- What is required
Images in the records should be skipped while the rest is transcribed verbatim.

- Recorded data
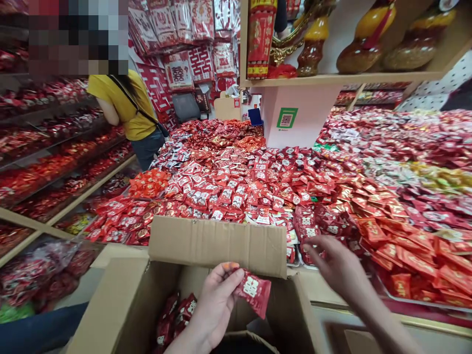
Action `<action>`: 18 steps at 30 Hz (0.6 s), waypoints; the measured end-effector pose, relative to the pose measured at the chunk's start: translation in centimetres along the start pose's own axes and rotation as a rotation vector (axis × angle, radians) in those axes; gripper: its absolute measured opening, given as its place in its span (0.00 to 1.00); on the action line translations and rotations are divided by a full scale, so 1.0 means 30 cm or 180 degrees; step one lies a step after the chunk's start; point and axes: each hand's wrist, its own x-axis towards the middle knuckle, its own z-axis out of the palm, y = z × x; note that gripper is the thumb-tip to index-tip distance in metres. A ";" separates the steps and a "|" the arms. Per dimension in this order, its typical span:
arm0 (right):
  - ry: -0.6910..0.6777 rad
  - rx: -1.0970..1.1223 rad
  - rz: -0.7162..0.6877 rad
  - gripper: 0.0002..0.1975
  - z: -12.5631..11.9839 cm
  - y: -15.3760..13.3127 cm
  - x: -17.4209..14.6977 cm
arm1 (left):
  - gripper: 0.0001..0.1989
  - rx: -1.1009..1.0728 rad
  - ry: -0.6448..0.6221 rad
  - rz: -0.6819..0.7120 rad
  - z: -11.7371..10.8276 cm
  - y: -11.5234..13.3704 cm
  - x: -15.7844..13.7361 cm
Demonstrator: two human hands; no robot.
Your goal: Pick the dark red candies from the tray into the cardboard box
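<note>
My left hand (216, 307) pinches a small dark red candy packet (254, 294) by its upper left corner between thumb and fingers. White double-happiness characters are printed on the packet, which hangs tilted over an open cardboard box (217, 241). Inside the box, at the left, lie several similar dark red packets (184, 312). To the right, my right hand (337, 265) is beside a heap of matching dark red packets (332, 221) at the counter's front edge. Its thumb and forefinger look apart, with no packet visible between them; the other fingers are partly hidden.
Heaps of red-wrapped sweets (228, 182) cover the counter. Above stands a wooden shelf (342, 78) with gourd-shaped bottles, on a white pillar (302, 110) bearing a QR code. A person in a yellow top (131, 105) stands by the stocked racks (47, 132) at left.
</note>
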 end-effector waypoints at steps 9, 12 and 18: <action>-0.1410 0.1545 0.0092 0.13 0.192 -0.232 -0.156 | 0.08 0.0110 -0.0173 0.0219 0.021 -0.035 -0.007; -0.1029 0.1515 0.0069 0.12 0.184 -0.242 -0.167 | 0.07 -0.0032 -0.0277 0.0078 0.024 -0.045 -0.008; -0.0532 0.1380 0.0006 0.09 0.204 -0.259 -0.212 | 0.09 -0.0205 -0.0409 -0.0554 0.036 -0.035 -0.010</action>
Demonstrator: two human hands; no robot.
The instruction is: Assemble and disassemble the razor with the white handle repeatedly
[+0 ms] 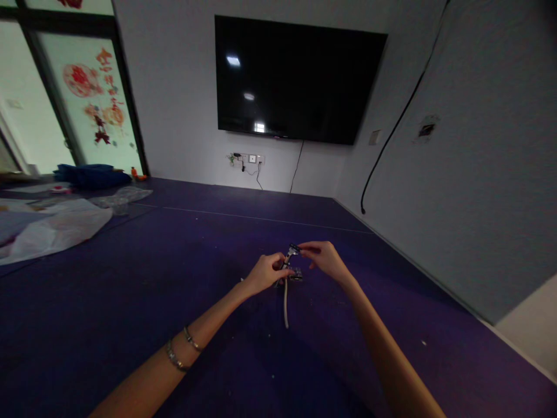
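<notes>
My left hand [266, 274] is closed around the lower part of a small assembly of dark and silvery pieces. One piece of it, a flat dark one with light marks like a circuit board [296, 274], sticks out to the right of my left thumb. From beneath that hand a pale cable [286, 307] hangs down toward the purple surface. My right hand [324, 259] pinches the edge of a small dark connector-like piece [294, 248] at the top. A silvery strip joins this piece to the part in my left hand. Fine details are too small to tell.
The purple surface [183, 302] spreads to the walls. Clear plastic sheeting [65, 229] and a dark blue cloth bundle [91, 175] lie at the left. A black cable [387, 139] hangs down the right wall. A television [296, 81] hangs above wall sockets [252, 158].
</notes>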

- Output of the task
Action `<action>`: 18 steps at 30 Hz (0.6 s), waypoints; the measured end-effector pose, relative to the pose measured at the chunk's start: translation in centimetres along the start pose's own axes and rotation as a rotation vector (axis × angle, radians) in those axes; gripper: its absolute measured opening, given as its place in its span (0.00 to 1.00); on the action line translations and rotations are divided by a full scale, so 1.0 means 30 cm or 180 degrees; step one lies a step after the chunk's start; point and axes: each hand's wrist, its own x-axis towards the middle knuckle, its own z-axis out of the palm, y = z × x; note that gripper is the thumb-tip to index-tip distance in metres. A ";" separates the steps and a "|" the arms. Per dimension in this order, its typical span:
arm0 (right):
  - ry: -0.6910..0.6777 rad
  - rx: -1.0970..1.1223 rad
  - rz: -0.7162..0.6877 rad
  - gripper: 0.0002..0.1975
  - z: -12.5631..11.9839 cm
  - y: -15.3760..13.3127 cm
  - x: -17.4209..14.6977 cm
arm1 (left):
  - gripper: 0.0001..0.1989
  - rx: -1.1009..1.0728 rad
  - ry: -0.6448..0.6221 rad
  - rz: -0.6819..0.7120 rad
  - z: -11.7371..10.8276 cm
  - y: -11.5234..13.3704 cm
  - x: -15.7844..13.7361 cm
Demonstrator: two human hands; no robot.
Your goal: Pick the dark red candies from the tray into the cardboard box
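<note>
My left hand (216, 307) pinches a small dark red candy packet (254, 294) by its upper left corner between thumb and fingers. White double-happiness characters are printed on the packet, which hangs tilted over an open cardboard box (217, 241). Inside the box, at the left, lie several similar dark red packets (184, 312). To the right, my right hand (337, 265) is beside a heap of matching dark red packets (332, 221) at the counter's front edge. Its thumb and forefinger look apart, with no packet visible between them; the other fingers are partly hidden.
Heaps of red-wrapped sweets (228, 182) cover the counter. Above stands a wooden shelf (342, 78) with gourd-shaped bottles, on a white pillar (302, 110) bearing a QR code. A person in a yellow top (131, 105) stands by the stocked racks (47, 132) at left.
</note>
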 end-effector waypoints at steps 9, 12 and 18: <action>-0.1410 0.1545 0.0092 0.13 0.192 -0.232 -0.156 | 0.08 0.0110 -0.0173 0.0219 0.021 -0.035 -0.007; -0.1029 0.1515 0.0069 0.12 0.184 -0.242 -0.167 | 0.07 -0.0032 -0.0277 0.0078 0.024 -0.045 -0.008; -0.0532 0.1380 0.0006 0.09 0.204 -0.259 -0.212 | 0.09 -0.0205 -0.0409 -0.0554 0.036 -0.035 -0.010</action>
Demonstrator: two human hands; no robot.
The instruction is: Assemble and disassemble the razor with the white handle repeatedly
[+0 ms] 
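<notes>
My left hand [266, 274] is closed around the lower part of a small assembly of dark and silvery pieces. One piece of it, a flat dark one with light marks like a circuit board [296, 274], sticks out to the right of my left thumb. From beneath that hand a pale cable [286, 307] hangs down toward the purple surface. My right hand [324, 259] pinches the edge of a small dark connector-like piece [294, 248] at the top. A silvery strip joins this piece to the part in my left hand. Fine details are too small to tell.
The purple surface [183, 302] spreads to the walls. Clear plastic sheeting [65, 229] and a dark blue cloth bundle [91, 175] lie at the left. A black cable [387, 139] hangs down the right wall. A television [296, 81] hangs above wall sockets [252, 158].
</notes>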

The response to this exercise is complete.